• [Problem to work on] Count how many lines in this material contain "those". The answer is that number alone.

• [Data extracts]
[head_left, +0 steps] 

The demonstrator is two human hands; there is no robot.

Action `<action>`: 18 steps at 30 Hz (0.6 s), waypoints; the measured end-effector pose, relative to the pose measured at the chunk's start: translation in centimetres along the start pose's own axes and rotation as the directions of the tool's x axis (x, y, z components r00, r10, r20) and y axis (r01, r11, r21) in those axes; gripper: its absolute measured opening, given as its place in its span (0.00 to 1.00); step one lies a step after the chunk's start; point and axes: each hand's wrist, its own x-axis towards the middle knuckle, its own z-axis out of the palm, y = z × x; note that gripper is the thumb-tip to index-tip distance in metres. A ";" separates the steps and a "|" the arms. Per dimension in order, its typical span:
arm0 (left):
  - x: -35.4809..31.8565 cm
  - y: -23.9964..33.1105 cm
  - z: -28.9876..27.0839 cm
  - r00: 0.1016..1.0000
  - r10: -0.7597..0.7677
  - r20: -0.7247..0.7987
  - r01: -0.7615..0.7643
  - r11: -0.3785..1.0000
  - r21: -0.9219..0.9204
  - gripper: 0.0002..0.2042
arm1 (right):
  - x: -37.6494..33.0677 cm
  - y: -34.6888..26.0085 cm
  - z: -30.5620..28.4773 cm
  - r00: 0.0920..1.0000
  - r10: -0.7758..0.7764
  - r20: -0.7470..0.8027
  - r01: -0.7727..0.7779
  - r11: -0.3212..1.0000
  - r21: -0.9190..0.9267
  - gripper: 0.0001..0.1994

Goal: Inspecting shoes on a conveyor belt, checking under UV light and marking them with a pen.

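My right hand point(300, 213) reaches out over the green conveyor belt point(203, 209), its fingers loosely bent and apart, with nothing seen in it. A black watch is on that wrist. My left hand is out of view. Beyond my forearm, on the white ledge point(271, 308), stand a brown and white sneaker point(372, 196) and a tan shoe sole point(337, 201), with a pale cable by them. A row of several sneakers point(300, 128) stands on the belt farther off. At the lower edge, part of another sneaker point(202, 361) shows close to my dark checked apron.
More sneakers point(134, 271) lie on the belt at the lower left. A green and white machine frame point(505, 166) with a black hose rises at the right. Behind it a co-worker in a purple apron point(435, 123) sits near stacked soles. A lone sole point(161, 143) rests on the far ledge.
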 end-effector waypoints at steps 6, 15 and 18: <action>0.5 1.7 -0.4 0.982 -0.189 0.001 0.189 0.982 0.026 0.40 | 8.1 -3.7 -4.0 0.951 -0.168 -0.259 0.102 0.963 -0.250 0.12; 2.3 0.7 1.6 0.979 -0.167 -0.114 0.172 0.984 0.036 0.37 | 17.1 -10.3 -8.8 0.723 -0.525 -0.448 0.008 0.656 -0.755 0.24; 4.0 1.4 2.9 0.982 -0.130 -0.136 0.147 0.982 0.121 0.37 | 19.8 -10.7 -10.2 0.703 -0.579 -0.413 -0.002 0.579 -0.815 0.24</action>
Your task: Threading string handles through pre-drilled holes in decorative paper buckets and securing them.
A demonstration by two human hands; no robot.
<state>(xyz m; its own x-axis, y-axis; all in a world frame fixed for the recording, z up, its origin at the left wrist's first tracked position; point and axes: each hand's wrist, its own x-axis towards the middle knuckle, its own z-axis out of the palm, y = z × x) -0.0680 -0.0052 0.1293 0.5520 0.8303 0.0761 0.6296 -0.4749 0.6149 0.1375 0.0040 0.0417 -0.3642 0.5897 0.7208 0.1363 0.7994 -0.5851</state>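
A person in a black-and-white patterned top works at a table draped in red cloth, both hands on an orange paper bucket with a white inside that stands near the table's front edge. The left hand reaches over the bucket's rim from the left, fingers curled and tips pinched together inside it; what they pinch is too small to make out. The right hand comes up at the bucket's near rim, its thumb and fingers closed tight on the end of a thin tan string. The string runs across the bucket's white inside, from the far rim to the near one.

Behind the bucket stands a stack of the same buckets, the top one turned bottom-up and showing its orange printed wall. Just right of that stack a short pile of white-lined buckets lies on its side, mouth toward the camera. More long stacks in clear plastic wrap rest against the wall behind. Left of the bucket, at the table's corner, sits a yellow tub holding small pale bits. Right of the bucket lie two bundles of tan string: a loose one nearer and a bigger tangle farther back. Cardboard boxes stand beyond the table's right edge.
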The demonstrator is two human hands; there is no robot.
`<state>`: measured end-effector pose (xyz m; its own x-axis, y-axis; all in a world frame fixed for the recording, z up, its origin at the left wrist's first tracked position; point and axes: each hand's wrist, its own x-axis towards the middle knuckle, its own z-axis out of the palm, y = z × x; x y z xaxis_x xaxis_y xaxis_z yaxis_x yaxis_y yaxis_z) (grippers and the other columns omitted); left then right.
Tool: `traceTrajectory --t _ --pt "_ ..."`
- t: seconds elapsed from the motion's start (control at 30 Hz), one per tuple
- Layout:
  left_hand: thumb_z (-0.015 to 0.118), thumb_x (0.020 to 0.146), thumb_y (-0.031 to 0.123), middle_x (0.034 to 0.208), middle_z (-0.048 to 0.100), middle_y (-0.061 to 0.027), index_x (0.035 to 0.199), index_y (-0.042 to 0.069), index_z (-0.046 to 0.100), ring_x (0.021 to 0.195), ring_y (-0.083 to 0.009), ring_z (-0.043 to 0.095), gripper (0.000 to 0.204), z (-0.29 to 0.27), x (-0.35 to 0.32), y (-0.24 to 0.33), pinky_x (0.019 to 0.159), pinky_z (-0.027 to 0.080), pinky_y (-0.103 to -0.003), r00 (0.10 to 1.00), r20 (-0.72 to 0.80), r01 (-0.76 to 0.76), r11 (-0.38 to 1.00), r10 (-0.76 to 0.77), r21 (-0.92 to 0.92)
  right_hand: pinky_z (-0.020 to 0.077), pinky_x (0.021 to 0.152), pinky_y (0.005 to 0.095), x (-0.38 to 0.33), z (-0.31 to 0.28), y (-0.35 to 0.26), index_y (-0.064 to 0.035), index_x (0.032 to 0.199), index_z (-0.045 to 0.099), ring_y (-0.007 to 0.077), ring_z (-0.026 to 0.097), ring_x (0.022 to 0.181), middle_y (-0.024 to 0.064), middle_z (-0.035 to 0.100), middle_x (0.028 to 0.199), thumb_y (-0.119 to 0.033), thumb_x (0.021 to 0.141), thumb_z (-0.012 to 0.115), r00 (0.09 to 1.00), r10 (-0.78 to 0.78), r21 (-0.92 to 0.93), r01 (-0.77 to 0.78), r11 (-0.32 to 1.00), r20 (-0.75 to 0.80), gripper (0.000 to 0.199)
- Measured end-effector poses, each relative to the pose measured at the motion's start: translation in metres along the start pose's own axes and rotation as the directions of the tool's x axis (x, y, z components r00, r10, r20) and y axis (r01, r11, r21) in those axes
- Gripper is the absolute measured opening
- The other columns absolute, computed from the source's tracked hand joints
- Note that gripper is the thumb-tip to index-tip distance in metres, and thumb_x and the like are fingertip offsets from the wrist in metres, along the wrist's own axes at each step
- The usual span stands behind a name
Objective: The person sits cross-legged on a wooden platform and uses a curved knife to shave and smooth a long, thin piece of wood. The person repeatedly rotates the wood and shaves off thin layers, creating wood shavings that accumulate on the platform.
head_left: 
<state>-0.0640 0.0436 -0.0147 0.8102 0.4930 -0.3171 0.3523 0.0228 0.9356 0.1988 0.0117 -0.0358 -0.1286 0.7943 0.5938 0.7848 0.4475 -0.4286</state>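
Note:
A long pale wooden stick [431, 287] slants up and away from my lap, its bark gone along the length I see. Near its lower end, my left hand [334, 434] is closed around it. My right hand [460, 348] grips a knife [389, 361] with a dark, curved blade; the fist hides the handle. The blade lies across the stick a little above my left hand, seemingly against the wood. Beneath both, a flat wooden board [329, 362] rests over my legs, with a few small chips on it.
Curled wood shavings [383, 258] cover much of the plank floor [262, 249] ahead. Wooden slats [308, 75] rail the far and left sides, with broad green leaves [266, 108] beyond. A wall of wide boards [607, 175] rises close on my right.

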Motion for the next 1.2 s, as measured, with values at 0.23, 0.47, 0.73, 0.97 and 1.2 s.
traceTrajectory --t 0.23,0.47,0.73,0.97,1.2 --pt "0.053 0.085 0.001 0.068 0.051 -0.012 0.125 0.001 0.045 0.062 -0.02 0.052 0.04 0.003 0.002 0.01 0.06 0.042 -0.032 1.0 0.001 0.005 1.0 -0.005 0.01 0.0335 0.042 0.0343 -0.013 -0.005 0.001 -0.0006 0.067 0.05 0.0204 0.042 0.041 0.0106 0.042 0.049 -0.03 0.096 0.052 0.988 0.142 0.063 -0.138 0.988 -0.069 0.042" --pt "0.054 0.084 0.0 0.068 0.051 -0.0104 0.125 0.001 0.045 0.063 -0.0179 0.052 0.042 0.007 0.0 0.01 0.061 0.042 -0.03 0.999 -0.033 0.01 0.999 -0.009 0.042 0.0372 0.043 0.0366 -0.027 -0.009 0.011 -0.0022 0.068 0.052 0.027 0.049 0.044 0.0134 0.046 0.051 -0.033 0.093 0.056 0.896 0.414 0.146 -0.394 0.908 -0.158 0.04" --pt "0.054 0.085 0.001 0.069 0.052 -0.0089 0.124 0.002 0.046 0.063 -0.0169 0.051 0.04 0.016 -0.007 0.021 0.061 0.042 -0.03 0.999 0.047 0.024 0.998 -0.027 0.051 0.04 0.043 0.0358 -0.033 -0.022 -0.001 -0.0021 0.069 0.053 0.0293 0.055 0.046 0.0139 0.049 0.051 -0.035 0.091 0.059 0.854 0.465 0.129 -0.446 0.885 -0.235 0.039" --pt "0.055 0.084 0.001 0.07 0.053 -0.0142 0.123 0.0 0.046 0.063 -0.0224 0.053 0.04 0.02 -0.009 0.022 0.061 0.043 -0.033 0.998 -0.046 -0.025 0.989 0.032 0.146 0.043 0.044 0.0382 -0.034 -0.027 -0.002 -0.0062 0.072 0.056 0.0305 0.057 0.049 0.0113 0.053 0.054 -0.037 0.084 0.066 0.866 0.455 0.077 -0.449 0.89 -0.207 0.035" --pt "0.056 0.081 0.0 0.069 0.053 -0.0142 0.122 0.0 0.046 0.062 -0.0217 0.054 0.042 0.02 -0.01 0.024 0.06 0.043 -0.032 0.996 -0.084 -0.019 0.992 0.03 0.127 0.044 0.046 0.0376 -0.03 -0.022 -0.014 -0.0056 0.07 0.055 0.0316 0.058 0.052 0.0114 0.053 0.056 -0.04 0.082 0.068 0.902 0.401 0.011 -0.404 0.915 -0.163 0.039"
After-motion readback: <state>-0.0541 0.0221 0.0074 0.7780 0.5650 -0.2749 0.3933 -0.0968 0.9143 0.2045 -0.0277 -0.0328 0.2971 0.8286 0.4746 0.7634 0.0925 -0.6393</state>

• [Answer to this exercise] 2